Canada’s cryptocurrency exchanges will come under the purview of the country’s anti-money-laundering watchdog by next summer, bringing increased accountability to the nascent sector.
The changes to Canada’s anti-money-laundering laws, which come into effect on June 1, 2020, will require virtual-currency dealers – the online marketplaces where people buy and sell bitcoin and other digital tokens – to be registered with the Financial Transactions and Reports Analysis Centre of Canada (FinTRAC).
Virtual-currency dealers will also be required to identify all of their clients, report suspicious transactions to the regulator, keep records of clients and transactions and appoint a compliance officer. While a number of cryptocurrency exchanges have already been complying with these rules on a voluntary basis, they will now all be legally required to do so.

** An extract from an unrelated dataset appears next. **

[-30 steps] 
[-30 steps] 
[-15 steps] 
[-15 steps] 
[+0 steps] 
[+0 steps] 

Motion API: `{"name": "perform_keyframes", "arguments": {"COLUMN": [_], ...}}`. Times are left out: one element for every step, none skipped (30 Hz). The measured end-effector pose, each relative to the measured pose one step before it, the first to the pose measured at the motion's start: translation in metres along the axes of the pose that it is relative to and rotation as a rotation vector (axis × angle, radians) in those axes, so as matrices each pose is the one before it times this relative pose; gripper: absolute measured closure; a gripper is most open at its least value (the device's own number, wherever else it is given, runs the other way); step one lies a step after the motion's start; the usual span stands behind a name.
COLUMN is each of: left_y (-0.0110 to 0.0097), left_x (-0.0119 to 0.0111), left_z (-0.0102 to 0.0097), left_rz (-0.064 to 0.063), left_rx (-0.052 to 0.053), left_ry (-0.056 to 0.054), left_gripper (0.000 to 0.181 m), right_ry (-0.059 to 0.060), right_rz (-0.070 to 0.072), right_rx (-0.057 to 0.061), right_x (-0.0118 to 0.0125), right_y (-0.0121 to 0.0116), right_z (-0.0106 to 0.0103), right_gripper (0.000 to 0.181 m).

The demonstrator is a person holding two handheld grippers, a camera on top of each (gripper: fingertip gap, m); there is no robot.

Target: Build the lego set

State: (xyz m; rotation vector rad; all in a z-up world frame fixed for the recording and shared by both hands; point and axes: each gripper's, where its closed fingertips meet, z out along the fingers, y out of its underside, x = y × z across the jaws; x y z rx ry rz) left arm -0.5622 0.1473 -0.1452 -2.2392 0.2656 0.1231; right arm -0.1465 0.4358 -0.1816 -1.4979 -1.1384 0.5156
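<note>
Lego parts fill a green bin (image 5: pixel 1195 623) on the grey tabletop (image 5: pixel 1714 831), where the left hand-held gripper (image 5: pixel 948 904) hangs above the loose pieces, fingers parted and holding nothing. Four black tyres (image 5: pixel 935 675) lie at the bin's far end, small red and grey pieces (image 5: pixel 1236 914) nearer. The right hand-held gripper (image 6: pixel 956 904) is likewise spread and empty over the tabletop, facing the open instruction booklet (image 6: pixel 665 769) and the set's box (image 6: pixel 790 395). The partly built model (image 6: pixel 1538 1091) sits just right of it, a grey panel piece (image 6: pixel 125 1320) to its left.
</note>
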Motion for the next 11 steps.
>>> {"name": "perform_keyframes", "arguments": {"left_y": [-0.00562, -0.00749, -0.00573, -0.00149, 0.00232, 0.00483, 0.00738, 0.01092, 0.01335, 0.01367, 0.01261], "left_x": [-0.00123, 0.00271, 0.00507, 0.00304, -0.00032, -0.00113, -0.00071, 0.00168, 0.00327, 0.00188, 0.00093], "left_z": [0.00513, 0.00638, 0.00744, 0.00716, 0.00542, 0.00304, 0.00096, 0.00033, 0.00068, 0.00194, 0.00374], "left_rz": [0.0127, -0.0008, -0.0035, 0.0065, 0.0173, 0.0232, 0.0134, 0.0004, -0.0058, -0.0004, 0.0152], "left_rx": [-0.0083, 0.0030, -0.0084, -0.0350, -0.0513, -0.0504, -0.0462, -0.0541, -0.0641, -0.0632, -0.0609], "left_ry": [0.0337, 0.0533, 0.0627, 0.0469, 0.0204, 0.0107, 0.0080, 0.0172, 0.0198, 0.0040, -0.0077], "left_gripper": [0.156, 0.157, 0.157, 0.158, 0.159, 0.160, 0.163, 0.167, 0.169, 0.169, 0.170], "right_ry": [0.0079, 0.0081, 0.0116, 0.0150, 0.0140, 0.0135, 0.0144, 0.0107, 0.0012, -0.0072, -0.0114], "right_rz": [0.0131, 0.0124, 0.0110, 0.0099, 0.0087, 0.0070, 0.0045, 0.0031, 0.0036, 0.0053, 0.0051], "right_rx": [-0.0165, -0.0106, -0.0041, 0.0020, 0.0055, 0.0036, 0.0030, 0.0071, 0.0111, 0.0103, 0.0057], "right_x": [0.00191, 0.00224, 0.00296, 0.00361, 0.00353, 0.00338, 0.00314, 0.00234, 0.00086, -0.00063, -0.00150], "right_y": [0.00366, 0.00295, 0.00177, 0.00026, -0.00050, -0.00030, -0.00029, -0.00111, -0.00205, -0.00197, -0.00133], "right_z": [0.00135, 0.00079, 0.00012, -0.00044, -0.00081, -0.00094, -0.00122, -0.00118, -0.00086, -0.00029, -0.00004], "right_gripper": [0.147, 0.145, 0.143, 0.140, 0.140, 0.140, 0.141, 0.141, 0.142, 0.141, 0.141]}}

The news comes as regulators grapple with how to address risks posed by the emerging cryptocurrency sector. Experts say the move could boost the sector’s legitimacy, but it could also lead to a number of international exchanges pulling out of the Canadian marketplace.
Canadian financial institutions have been hesitant to provide bank accounts and other services to cryptocurrency exchanges because they were viewed as very high risk for money laundering and terrorist financing, said Lori Stein, a partner at Osler who specializes in securities regulation.
“The hope is that now that there is going to be a requirement to register and comply, and oversight by FinTRAC, that banks and other financial entities are going to be more open to providing services to and dealing with virtual-currency businesses," Ms. Stein said. "I think that’s a huge plus.”
However, she added that a number of large international exchanges, which under the new rules will be required to register as foreign money services businesses, could stop servicing Canadian clients.
“It’s going to be interesting to see the extent to which these global players take a sufficient interest in Canada to subject themselves to these rules," Ms. Stein said.
Industry participants said they welcomed regulation, but said that some aspects of the new rules could pose challenges.
For example, it is impossible for exchanges to identify the counterparty to every transaction of $1,000 or more, said Charlene Cieslik, chief anti-money-laundering officer at Toronto-based cryptocurrency exchange Coinsquare.
Currently, the regulations provide some leniency, stating that the information must only be recorded “if obtained in the ordinary course of business" – but if the wording is strengthened at some point it could pose problems, Ms. Cieslik said.
“This has the potential to drive cryptocurrency underground again," Ms. Cieslik said, saying that customers who don’t want their identifying information passed between exchanges could simply transact directly with one another instead of using platforms such as Coinsquare.
Moe Adham, CEO of blockchain startup Bitaccess, questioned the regulators’ ability to enforce the rules, which he described as broader in scope than those enacted in other jurisdictions, such as Europe.
“I expect to see a number of firms relocate outside of Canada, as well as international firms limiting access to Canadians,” Mr. Adham said.